While knee-jerk analysts (the same ones who incorrectly declared Facebook gaming was a gold rush for all and sundry) at micro-conferences attended only by a minute echo chamber fragment of the games industry ritually declare that free to play is the only possible future of videogames, any number of other business models arrive, persist and grow. Free to play will expand, of that I have no doubt, but that's not going to prevent a plurality of ways to acquire games. Bundles and crowdsourcing are the two most notable of the last year, while Sony's shock purchase of Gaikai for $380m today suggests we're about to see a whole lot more cloud-streamed (i.e. rented) gaming doing the mainstream rounds. Another latter-day content-flogging technique is subscriptions for multiplayer games - not MMOs, but the 'games as service' mentality that sees new content regularly generated for popular titles.

Like it, loathe it or be vaguely confused by it from afar (hello!), Call of Duty Elite is the high-watermark for this.
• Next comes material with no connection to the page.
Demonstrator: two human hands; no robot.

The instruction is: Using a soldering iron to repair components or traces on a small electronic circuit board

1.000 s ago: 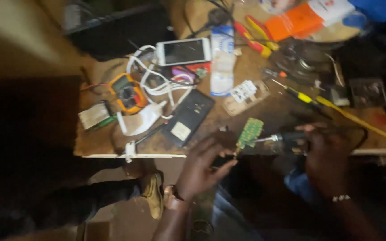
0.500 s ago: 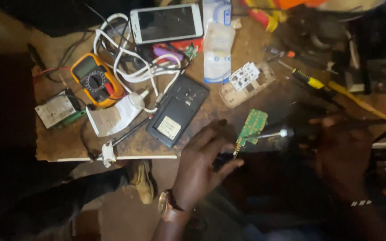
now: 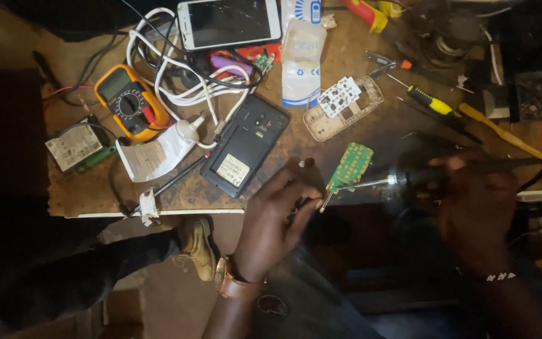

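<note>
The left hand (image 3: 277, 220) was curled shut, its fingertips (image 3: 305, 207) pinching the lower corner of a small green board (image 3: 350, 167) and holding it tilted over the near edge of the table (image 3: 95, 198). The right hand (image 3: 478, 207) was closed around the dark handle of a soldering iron (image 3: 409, 179), whose thin metal tip reached leftward to the bottom of the board, just beside the left fingertips. A black cord (image 3: 534, 166) ran from the iron past the right hand's far side.

Just beyond the left hand, on the table, lay a black phone (image 3: 244, 145) with its back open. Farther out from it sat a tangle of white cable (image 3: 177, 88), a yellow multimeter (image 3: 123, 103) and, farther still, a white phone (image 3: 229, 23) face up. Left of the black phone were a curled paper slip (image 3: 152, 157) and a small grey battery (image 3: 73, 146). Beyond the board lay a pale phone frame (image 3: 343, 108) with a white keypad piece on it, and past that a clear plastic packet (image 3: 302, 59).

Beyond the right hand lay a yellow-and-black screwdriver (image 3: 437, 108) and a long yellow stick (image 3: 512, 139). Below the left hand, under the table edge, a tan shoe (image 3: 197, 248) showed on the floor, and a brown watch (image 3: 230, 285) sat on the left wrist.
</note>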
A subscription gets early access to DLC and assorted perks and profile-management, and it's been popular enough to draw 2 million subs. So it wasn't much of a surprise to see Activision's arch-rival EA got in on the act with Battlefield Premium. That too has broadly been a success - which means we're going to see a whole lot more of This Sort Of Thing.
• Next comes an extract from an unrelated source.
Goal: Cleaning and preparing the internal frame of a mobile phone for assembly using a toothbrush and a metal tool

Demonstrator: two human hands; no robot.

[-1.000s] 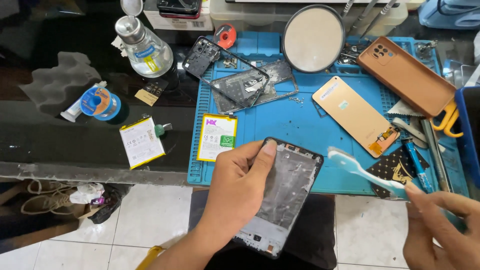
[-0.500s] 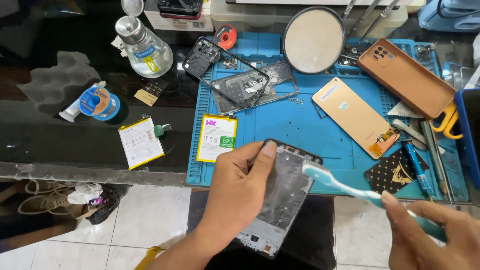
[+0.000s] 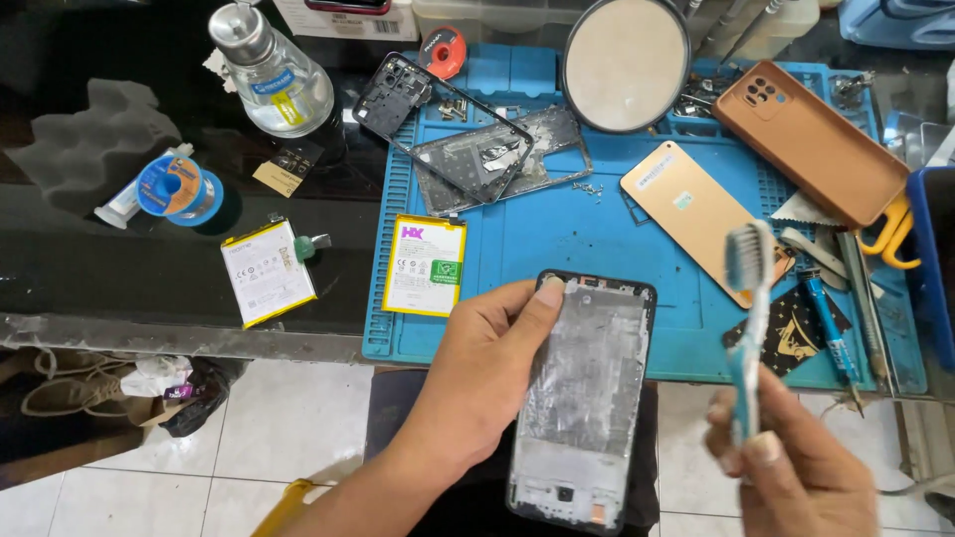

Premium is actually a strange hybridisation of subscription and DLC, entailing a £40/$50 one-time spend for access to all future DLC. EA's revealed it's sold 800,000 Premium 'subs', which MATHS suggests has brought in around £30m - and that is on top of the 15 million copies of BF3 they've sold. So while that game isn't doing COD numbers it's been bloody successful and looks likely to have a long tail thanks to DLC and Premium.

So, it's no surprises but perhaps some alarms that EA are thinking of treading that path further. Said EA Labels big boss Frank Gibeau to GI.biz, "longer term we think that we can bring more properties into that offering and that'll be great for the business." He went on to add "BUSINESS BUSINESS BUSINESS BUSINESS BUSINESS BUSINESS BUSSINESS" then flew away on a zeppelin made from laminated $500 bills.

I haven't personally been tempted by any of these services yet, but that's because they've tended to only be attached to games about guns and sport, rather than thinking and crying and all that stuff we girly-men at RPS like so much. I don't think I have any great objection to them, though - as long as people aren't being given bullpoo for their money, I guess I'm okay with both the concept of people paying for extra and the idea of games being given longer lifespans. Although we are talking about the two publishers who are most prone to churning out sequels at the expense of supporting existent titles, so yeah, plenty of scope for this to be abused yet. Let's hope the general mentality is that these packages need to be good value if they're to work out.

Still, in theory I'm more down with this than I am the greater excesses of free to play. It is one of those instances where I'm worried coaxing every last penny out of new business models will be a far greater priority for publishers than making great, ambitious games, but I'm genuinely curious to see what comes out of it.